Impact of Automatic Planning From Clinician's Perspective
P Kupelian1*, (1) David Geffen School of Medicine at UCLA, Los Angeles, CATH-E-BRCD-4 Thursday 1:00:00 PM - 2:50:00 PM Room: Ballroom CD
Recent advances in optimization and machine learning methods, it is now conceivable that the design of an individual treatment plan can be made with little, if any, human intervention. Adding autosegmentation processes to automated planning will result in dramatic increase in the efficiency and consistency of individual plans. Once the anatomic information, through imaging, is acquired for planning purposes, the majority of the steps required for the generation of the optimal plan could be automated. Such efforts are already being pursued at many institutions.
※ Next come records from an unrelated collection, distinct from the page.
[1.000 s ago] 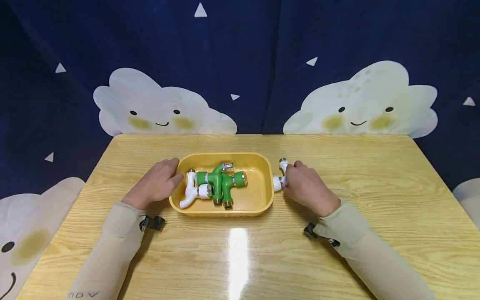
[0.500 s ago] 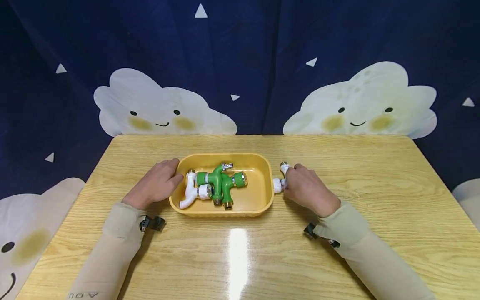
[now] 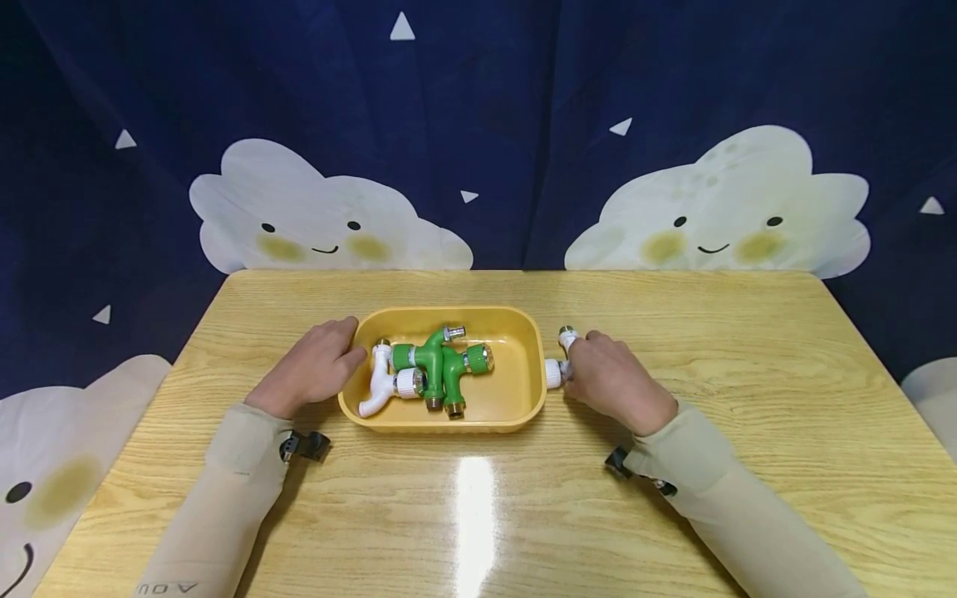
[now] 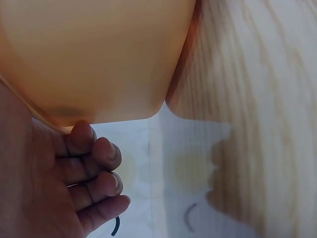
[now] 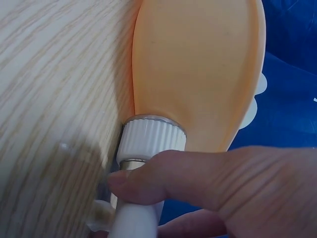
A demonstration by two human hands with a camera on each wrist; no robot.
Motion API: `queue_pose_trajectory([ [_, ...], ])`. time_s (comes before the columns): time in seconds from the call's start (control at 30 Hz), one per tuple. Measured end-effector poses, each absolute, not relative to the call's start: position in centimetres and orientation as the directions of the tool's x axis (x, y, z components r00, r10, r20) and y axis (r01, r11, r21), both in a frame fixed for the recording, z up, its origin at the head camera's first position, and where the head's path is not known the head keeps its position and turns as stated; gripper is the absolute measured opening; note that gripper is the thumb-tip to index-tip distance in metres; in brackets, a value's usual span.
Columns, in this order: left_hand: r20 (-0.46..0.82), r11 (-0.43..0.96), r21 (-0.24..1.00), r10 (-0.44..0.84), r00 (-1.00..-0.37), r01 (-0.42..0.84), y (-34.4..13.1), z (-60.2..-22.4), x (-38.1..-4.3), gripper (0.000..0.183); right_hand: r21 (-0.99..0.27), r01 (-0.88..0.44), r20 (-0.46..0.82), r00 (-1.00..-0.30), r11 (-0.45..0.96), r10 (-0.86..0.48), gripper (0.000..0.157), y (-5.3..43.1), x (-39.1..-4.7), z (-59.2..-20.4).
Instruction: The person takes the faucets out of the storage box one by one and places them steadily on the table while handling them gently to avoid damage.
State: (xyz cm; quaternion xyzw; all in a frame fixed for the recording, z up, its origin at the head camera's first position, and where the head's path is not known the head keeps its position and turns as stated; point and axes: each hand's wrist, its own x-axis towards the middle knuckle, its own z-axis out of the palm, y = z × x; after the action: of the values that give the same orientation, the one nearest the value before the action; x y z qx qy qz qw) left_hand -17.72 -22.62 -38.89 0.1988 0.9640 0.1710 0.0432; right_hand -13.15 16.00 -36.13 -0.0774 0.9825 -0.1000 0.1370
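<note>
My left hand (image 3: pixel 310 367) holds the left end of a yellow plastic basin (image 3: pixel 478 426), its thumb at the rim; in the left wrist view the fingers (image 4: pixel 106 153) curl beside the outer wall. To the right of the basin, my right hand (image 3: pixel 616 378) grips a white tap (image 3: pixel 568 337). The thumb lies across that tap's neck in the right wrist view, and its ribbed white knob (image 5: pixel 151 138) is right at the basin's outer wall. Inside the basin lie another white tap (image 3: pixel 380 382) at the left and two green taps (image 3: pixel 432 365) overlapping in the middle.
A wood-grain table (image 3: pixel 478 540) carries everything, with a bright light reflection in front of the basin. A dark blue curtain (image 3: pixel 508 124) with smiling clouds hangs behind the table's far edge. Each sleeve cuff has a small black wrist camera (image 3: pixel 306 446).
The white tap in my right hand has come slightly nearer to me, its knob staying by the basin wall. My left hand and the taps in the basin look unchanged.
</note>
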Motion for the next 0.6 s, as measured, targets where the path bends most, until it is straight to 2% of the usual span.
queue_pose_trajectory([
  [0.6,-0.006,0.857,0.353,0.402,-0.916,0.374,-22.65,-39.13,-17.72,0.016,-0.202,-0.119,-0.263,-0.950,0.972,-0.171,0.015,15.97,-13.13,-36.06],
])
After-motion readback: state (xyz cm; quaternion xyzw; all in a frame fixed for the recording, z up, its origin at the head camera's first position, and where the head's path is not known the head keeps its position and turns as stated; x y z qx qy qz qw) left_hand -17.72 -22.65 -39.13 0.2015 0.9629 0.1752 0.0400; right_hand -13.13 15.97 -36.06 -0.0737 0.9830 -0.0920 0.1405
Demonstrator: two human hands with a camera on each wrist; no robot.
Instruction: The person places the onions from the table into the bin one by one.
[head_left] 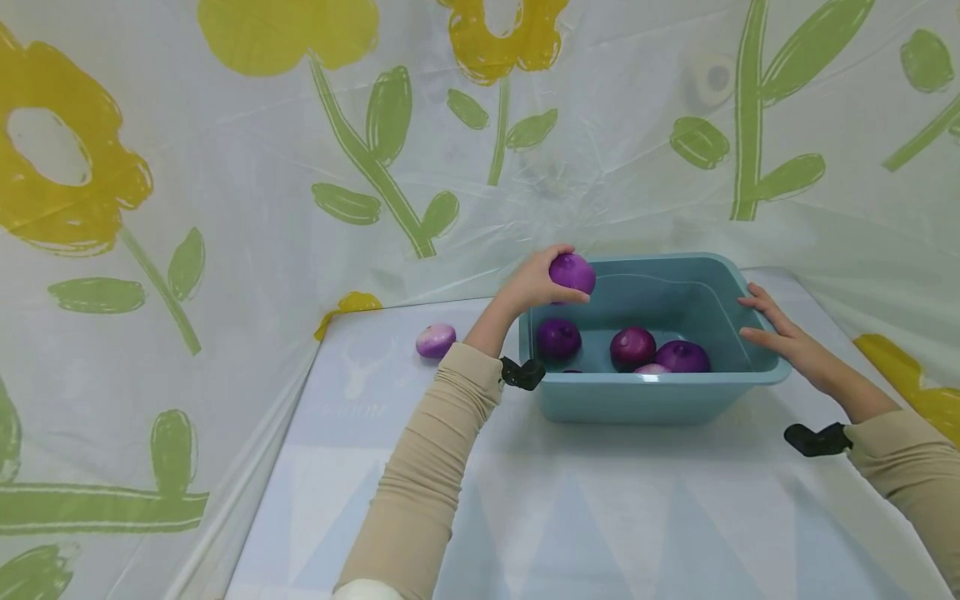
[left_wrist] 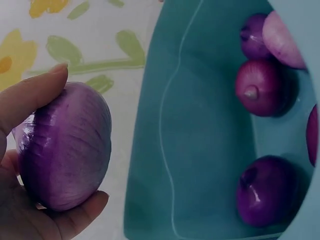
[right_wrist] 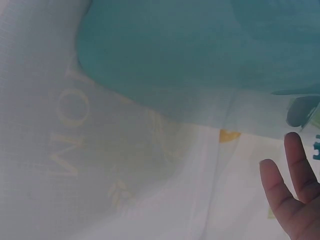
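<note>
My left hand [head_left: 534, 282] grips a purple onion [head_left: 573, 273] between thumb and fingers, raised at the back left corner of the blue-green basin [head_left: 630, 400]. In the left wrist view, the held onion [left_wrist: 67, 147] shows a glossy dark side and a paler side. At the basin's right rim, my right hand [head_left: 798, 346] rests with its fingers spread and relaxed. Inside the basin lie several onions, among them a dark purple onion [head_left: 558, 339] at the left and a reddish onion [head_left: 632, 347] near the middle. The front wall partly hides some of them.
Left of the basin, a pale purple-and-white onion [head_left: 436, 341] lies on the white and light blue tablecloth [head_left: 360, 425]. Behind the table hangs a pale curtain [head_left: 247, 150] printed with yellow flowers and green leaves.
</note>
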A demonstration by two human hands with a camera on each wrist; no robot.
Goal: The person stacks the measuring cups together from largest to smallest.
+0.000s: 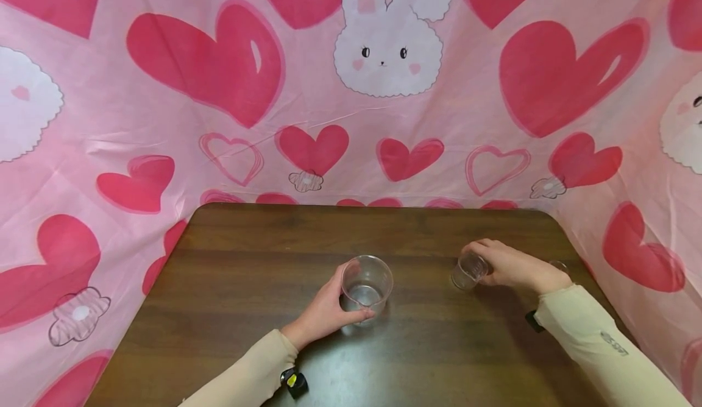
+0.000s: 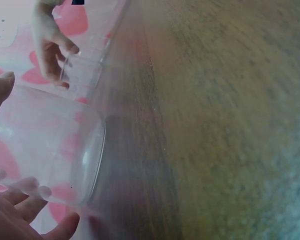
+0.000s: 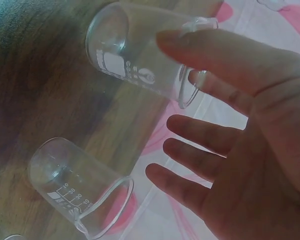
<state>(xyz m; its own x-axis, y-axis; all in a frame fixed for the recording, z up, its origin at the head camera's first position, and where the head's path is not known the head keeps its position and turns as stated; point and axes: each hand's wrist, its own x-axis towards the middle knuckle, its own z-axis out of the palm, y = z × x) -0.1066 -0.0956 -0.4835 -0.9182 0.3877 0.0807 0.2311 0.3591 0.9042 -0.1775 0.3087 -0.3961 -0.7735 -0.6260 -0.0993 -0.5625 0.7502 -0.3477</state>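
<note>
- Left hand (image 1: 328,307) is gripping the wide, clear, colourless, cylindrical beaker (image 1: 368,286) from its left side, thumb on the near side, fingers curling round the far side.
- Wide beaker is sitting mid-table in the head view, mouth facing up (can't tell if its base is touching the wood).
- Right hand (image 1: 512,265) is pinching the narrower, clear glass beaker with white printing (image 1: 465,274) near its rim, thumb and index finger doing the work; the other three fingers are spreading out, off the glass.
- That narrower beaker is hanging or standing right of the wide one, well apart, leaning a bit in the head view (base contact unclear).
- A clear glass beaker with a white number scale (image 3: 72,187) is standing near the pinched one in the right wrist view, its spout showing at the rim.
- A curved clear glass edge (image 3: 13,237) is poking in at that view's bottom left corner, mostly cut off.
- Brown wood-grain table with rounded corners (image 1: 236,297) is lying under everything, catching a pale glare near the front.
- Pink fabric backdrop with red hearts (image 1: 466,111) is hanging around the table, a white cartoon rabbit (image 1: 386,69) showing at top centre.
- Cream long sleeves (image 1: 603,340) are covering both forearms.
</note>
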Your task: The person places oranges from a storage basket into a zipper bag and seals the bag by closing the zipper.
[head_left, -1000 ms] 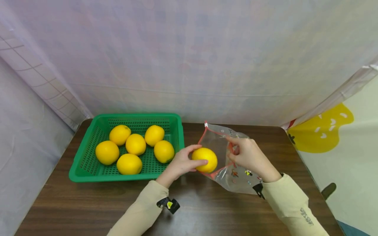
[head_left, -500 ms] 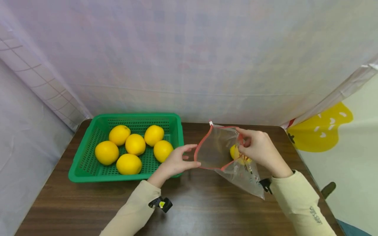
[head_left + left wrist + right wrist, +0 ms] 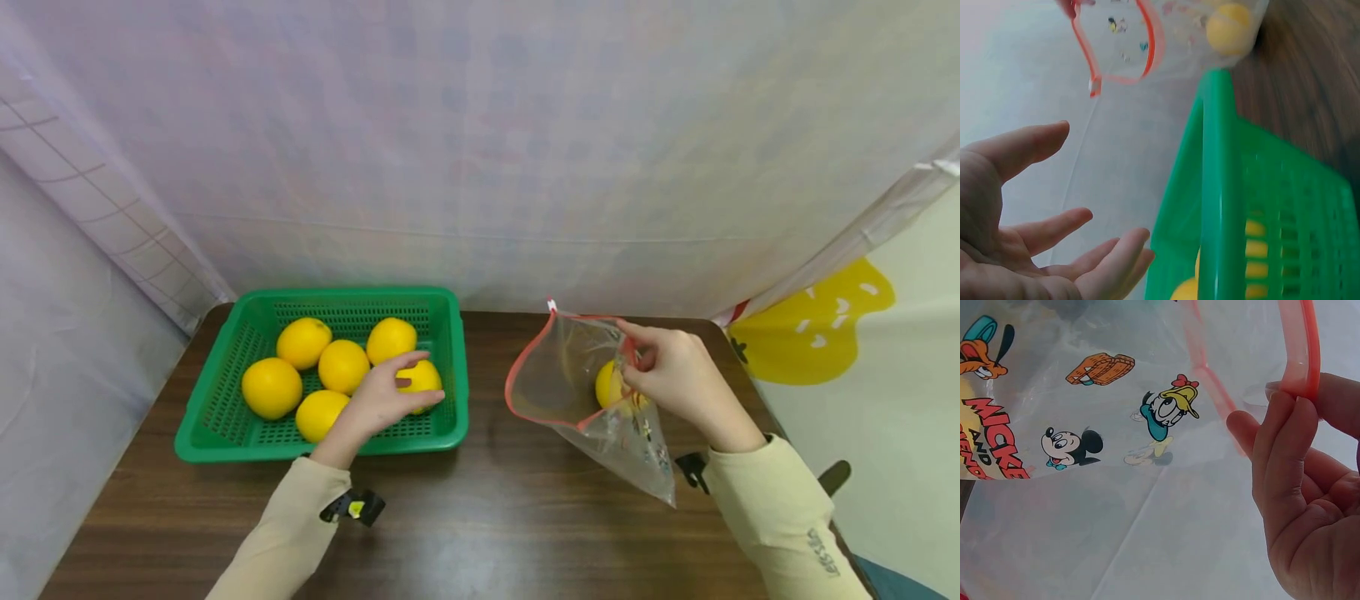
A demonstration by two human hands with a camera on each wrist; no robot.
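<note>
My left hand [image 3: 375, 404] reaches over the green plastic basket [image 3: 460, 375], thumb and fingers spread beside a lemon [image 3: 426, 378] at its right end. In the left wrist view the left hand [image 3: 1010, 262] is empty, near the basket rim [image 3: 1217, 156]. To the right, my right hand [image 3: 678, 379] pinches the red-edged mouth of a clear zip bag [image 3: 551, 379], which gapes leftward. One lemon [image 3: 607, 385] sits inside, partly hidden by that hand. The right wrist view shows cartoon prints on the bag [image 3: 1166, 469] and thumb and fingers of the right hand [image 3: 1304, 494] gripping its edge.
Several other lemons [image 3: 343, 367] lie in the basket. Both basket and bag are at the brown wooden table [image 3: 487, 517]. A pale curtain [image 3: 465, 167] hangs behind, and a yellow printed shape [image 3: 810, 342] shows on the right.
The lemon my left hand held went into the bag and was let go. My left hand then moved left to the basket. My right hand shifted slightly right with the bag.
</note>
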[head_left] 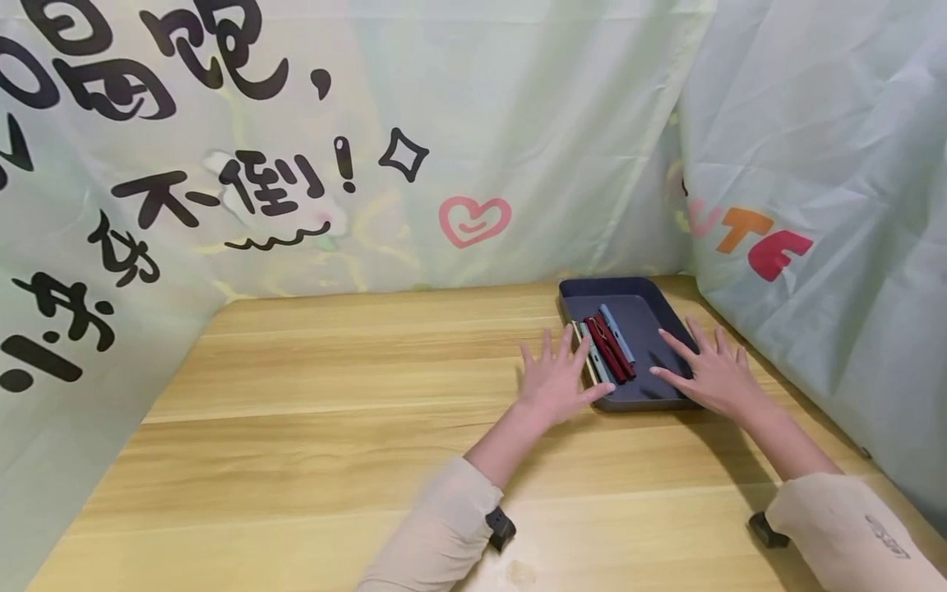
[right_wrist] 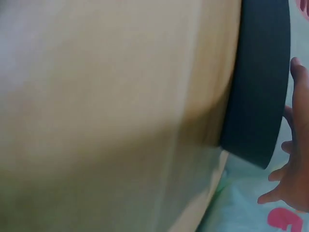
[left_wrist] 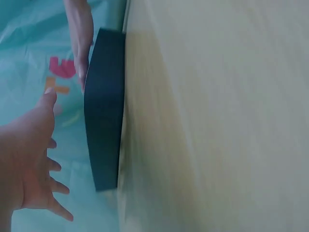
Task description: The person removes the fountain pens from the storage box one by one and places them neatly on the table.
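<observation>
A dark blue-grey tray (head_left: 651, 308) lies toward the right of the wooden table. Several slim items rest along its left side: a dark red pair (head_left: 609, 349), a blue pen-like stick (head_left: 617, 333) and a paler stick (head_left: 596, 362); their exact kind cannot be told. My left hand (head_left: 553, 380) hovers by the tray's left front corner with fingers spread. My right hand (head_left: 716, 374) is over the tray's right edge, fingers also spread. Neither hand holds anything. In both wrist views the tray's outer wall (left_wrist: 105, 111) hides its contents, and the right wrist view shows my right hand (right_wrist: 295, 159) beside it.
The wooden table (head_left: 311, 427) stretches out to the left. Printed fabric curtains (head_left: 555, 148) hang along the back and sides, and the right curtain (head_left: 821, 329) comes close to the tray. Dark wrist devices (head_left: 501, 529) sit under both sleeves.
</observation>
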`<state>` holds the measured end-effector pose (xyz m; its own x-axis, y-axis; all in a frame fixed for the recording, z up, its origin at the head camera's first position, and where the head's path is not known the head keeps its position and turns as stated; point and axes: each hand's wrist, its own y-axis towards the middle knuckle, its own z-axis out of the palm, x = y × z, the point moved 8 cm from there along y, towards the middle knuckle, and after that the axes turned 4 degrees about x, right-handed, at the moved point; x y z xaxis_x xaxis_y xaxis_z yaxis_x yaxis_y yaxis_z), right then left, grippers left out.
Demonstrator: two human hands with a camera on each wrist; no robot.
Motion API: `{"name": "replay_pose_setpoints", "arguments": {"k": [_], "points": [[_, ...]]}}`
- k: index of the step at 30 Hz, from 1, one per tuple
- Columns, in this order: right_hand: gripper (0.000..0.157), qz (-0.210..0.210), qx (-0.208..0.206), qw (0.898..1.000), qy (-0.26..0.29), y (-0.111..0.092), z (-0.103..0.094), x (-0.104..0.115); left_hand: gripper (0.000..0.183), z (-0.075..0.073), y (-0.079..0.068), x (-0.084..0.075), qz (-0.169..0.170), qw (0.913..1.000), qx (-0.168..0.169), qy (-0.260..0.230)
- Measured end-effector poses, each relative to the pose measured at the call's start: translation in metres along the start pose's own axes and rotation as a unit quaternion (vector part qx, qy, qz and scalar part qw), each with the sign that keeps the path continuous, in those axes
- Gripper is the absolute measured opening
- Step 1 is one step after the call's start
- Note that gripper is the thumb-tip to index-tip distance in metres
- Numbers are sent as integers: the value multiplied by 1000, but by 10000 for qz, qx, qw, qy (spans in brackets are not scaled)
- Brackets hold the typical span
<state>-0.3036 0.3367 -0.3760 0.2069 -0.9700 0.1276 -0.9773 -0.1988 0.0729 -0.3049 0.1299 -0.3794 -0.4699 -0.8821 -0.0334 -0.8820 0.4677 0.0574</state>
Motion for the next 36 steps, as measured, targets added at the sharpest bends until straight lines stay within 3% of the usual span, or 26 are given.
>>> {"name": "replay_pose_setpoints", "arguments": {"k": [6,12,18,25,36], "points": [[73,-109,60,9999,3,-5,3,-7,84,6,7,-25,-168,9998,62,106],[71,-368,41,9992,-136,-5,6,-10,79,9,12,-37,-607,9976,-339,-11],[66,-454,362,9975,399,-6,16,-15,78,14,18,-42,-911,9930,-656,-376],[67,-378,351,9961,722,-8,20,-18,76,33,24,-42,-1093,9932,-110,-396],[68,-252,406,9948,899,-9,20,-18,71,37,25,-40,-1116,9931,206,-278]]}}
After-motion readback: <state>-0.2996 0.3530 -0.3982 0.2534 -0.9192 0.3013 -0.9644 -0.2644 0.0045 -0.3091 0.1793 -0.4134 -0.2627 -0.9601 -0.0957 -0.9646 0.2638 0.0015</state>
However, since treatment plan design is one of the most important steps affecting the quality of a delivered treatment, human intervention, or at least supervision, will be crucial for the gradual development of confidence in these automated processes. In this talk, I will provide my insights on the aspects of automated treatment planning that would be addressed for this practice to become an integral part of the future practice of radiation therapy.
1. Understand the concerns related to the implementation and practice of automated treatment planning from a clinician’s perspective.
2. Understand the impact of automated treatment planning on improving quality and and consistence of radiation therapy from a clinician’s perspective.